**Supplied entries**
● ● ●

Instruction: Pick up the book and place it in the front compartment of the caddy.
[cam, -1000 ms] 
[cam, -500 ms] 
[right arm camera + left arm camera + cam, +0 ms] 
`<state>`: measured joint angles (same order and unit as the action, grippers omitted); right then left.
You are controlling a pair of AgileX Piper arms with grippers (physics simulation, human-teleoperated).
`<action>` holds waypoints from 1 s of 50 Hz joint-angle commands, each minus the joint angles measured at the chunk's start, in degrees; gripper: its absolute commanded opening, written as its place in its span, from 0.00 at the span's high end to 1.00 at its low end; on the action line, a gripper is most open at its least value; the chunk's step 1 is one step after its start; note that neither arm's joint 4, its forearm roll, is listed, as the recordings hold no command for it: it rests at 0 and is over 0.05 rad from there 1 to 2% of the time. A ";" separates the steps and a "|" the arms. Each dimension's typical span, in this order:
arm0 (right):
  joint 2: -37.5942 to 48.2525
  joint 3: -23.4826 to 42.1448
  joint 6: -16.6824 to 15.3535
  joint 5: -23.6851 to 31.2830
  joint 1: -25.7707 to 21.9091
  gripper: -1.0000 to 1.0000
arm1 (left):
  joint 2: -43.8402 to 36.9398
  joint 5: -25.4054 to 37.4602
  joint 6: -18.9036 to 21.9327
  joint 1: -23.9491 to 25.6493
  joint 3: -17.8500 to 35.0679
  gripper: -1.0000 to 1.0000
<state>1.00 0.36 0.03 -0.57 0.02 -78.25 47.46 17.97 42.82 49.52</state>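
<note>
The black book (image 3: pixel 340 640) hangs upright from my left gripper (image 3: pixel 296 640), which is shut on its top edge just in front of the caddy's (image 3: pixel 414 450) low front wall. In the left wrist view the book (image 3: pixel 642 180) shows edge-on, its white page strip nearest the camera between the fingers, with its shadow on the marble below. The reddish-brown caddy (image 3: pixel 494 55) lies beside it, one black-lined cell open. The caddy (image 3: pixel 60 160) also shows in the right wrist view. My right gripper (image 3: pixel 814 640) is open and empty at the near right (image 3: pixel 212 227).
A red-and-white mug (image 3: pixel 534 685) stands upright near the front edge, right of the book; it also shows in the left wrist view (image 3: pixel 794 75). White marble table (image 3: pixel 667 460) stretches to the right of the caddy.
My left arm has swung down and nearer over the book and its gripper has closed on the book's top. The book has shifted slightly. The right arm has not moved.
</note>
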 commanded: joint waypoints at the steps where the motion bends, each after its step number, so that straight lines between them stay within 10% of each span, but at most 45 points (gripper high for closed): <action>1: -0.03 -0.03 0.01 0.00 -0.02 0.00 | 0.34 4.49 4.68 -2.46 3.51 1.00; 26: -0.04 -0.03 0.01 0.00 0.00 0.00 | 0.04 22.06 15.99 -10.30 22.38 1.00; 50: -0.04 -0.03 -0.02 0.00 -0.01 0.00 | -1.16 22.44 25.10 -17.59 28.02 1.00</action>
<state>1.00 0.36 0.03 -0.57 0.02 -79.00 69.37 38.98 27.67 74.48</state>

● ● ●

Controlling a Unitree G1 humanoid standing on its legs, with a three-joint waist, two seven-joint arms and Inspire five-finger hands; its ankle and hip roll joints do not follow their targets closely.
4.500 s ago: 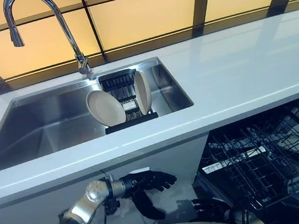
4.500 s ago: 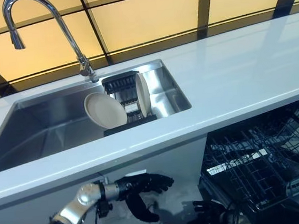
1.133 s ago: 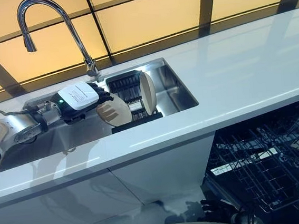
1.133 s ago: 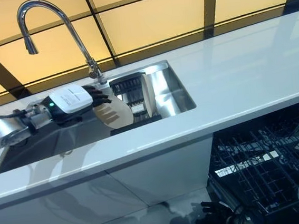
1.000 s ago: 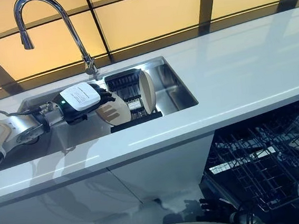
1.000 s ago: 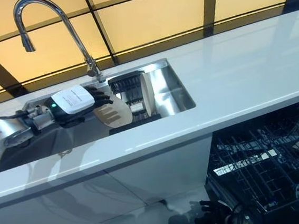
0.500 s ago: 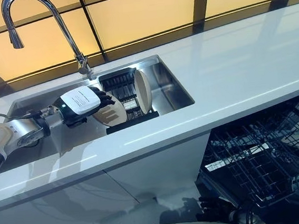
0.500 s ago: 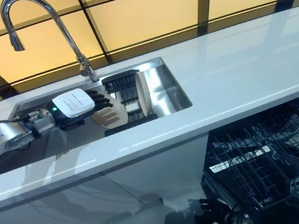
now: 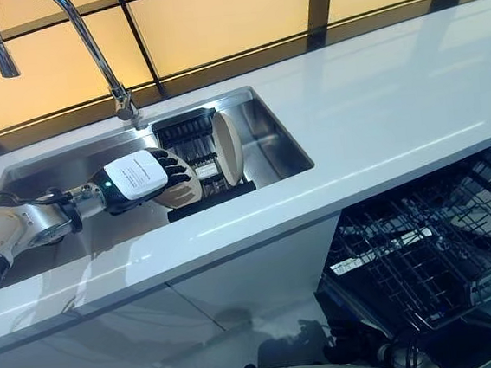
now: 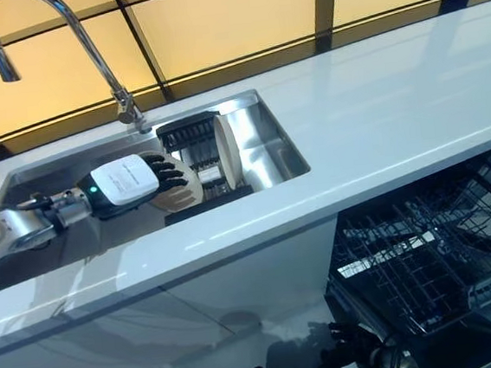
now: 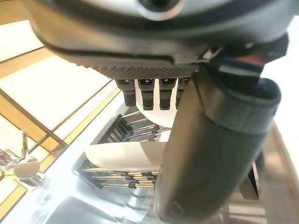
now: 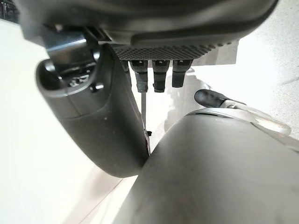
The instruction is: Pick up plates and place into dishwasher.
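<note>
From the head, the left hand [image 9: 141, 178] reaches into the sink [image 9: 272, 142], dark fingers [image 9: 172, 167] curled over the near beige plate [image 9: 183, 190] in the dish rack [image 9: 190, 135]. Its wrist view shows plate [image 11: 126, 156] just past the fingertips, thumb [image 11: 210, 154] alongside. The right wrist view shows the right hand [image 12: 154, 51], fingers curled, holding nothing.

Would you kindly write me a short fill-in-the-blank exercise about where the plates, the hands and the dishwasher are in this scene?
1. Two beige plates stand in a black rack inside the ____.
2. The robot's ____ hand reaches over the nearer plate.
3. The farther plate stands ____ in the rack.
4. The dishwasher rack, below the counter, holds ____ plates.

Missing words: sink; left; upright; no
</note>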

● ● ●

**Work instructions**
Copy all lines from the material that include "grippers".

**The answer**
`<state>`: measured joint angles (same order and unit as the action, grippers omitted); right then left.
You are controlling a pair of AgileX Piper arms with grippers (physics simulation, human-teleoperated).

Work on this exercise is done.